This is non-news, like all tech companies, they are bound by law to do this. It happens more than 6000 times per year for Proton. However, this user just had bad opsec. Proton emails are all encrypted and cannot be read unless law enforcement gets your password, which Proton does not have access to. Even if Proton hands over all data.
Email in transit is not encrypted. At least not encrypted by anything that the government can't compel the company to hand over. Your password as best can only lockdown the mailbox itself. Not the receipt/sending of emails.
Edit: The point being is that if you're a person of interest, the government can just watch your activity until they get what they want. And Proton doesn't really have anything they can do about it other than a canary page I suppose.
Edit2: to make it even more clear, I'm talking about MTAs communicating with each other. Proton being one party would have the keys to their side of the communication which is sufficient to decode the whole lot.

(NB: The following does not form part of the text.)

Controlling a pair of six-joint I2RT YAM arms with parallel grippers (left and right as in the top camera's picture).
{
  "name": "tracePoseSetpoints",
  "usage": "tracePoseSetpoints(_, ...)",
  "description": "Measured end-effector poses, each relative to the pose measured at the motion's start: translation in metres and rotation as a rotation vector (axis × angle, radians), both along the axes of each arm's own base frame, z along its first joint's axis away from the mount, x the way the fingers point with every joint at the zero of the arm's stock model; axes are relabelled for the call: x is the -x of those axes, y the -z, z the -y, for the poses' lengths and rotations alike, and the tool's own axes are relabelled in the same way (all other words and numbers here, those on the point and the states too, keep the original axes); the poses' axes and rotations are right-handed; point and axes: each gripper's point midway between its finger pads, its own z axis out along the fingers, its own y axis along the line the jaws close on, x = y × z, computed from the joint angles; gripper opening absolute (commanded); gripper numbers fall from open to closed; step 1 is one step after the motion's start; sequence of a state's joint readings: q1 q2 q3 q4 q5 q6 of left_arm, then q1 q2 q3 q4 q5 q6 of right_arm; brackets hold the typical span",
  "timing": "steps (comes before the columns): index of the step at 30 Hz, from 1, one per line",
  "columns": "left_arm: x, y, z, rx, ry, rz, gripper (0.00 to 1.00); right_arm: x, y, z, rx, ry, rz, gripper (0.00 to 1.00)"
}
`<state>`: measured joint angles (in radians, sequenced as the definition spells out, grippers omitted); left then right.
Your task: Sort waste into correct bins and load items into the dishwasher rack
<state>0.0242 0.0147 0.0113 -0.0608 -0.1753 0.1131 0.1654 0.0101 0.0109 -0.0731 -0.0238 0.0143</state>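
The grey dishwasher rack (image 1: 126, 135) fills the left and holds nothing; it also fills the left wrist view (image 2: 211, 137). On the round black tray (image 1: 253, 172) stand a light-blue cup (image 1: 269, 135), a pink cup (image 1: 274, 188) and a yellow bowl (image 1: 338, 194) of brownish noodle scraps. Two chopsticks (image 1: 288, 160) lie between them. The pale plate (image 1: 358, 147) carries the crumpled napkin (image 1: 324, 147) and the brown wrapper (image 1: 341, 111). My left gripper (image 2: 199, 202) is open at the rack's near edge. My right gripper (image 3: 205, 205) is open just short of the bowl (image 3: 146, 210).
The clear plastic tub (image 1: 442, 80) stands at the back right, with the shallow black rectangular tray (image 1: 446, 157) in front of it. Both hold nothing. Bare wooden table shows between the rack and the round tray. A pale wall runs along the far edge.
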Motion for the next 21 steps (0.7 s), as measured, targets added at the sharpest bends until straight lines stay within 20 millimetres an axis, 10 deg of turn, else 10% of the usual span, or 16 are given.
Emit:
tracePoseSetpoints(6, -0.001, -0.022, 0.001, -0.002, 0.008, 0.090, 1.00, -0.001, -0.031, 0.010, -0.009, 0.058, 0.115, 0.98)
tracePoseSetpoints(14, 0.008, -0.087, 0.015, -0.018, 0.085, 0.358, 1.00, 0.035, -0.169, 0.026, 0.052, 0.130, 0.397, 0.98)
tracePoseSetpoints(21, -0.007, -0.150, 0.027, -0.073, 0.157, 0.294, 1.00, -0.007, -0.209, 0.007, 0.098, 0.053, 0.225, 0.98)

IF TLS is used AND configured optimally on both ends, THEN the in transit message contents should be very secure, in that transient session keys were used.
I would be interested to know how often those two preconditions hold true though.
Of course, this is only one small link in the chain. There aint no magic bullet.
Yeah, OPSEC is really important and over the years many people got caught because of bad OPSEC. PomPomPurin, the guy who ran BreachForums is a pretty good example of this: https://youtu.be/1fZWHeHICws
The name/address of the terrorism suspect was actually given to police by Apple, not Proton. The terror suspect added their real-life Apple email as an optional recovery address in Proton Mail. Proton can't decrypt data, but in terror cases Swiss courts can obtain recovery email.
Got it. So its a persec issue? I guess ist depends on your threat level. the persons they are arresting seem to be activists. The question is how destructive their activism was. Not because they somehow deserve to be arrested. i cant judge that. But because they should consider better persec in that case. Its still sad to read that a privacy oriented email provider gives our your info.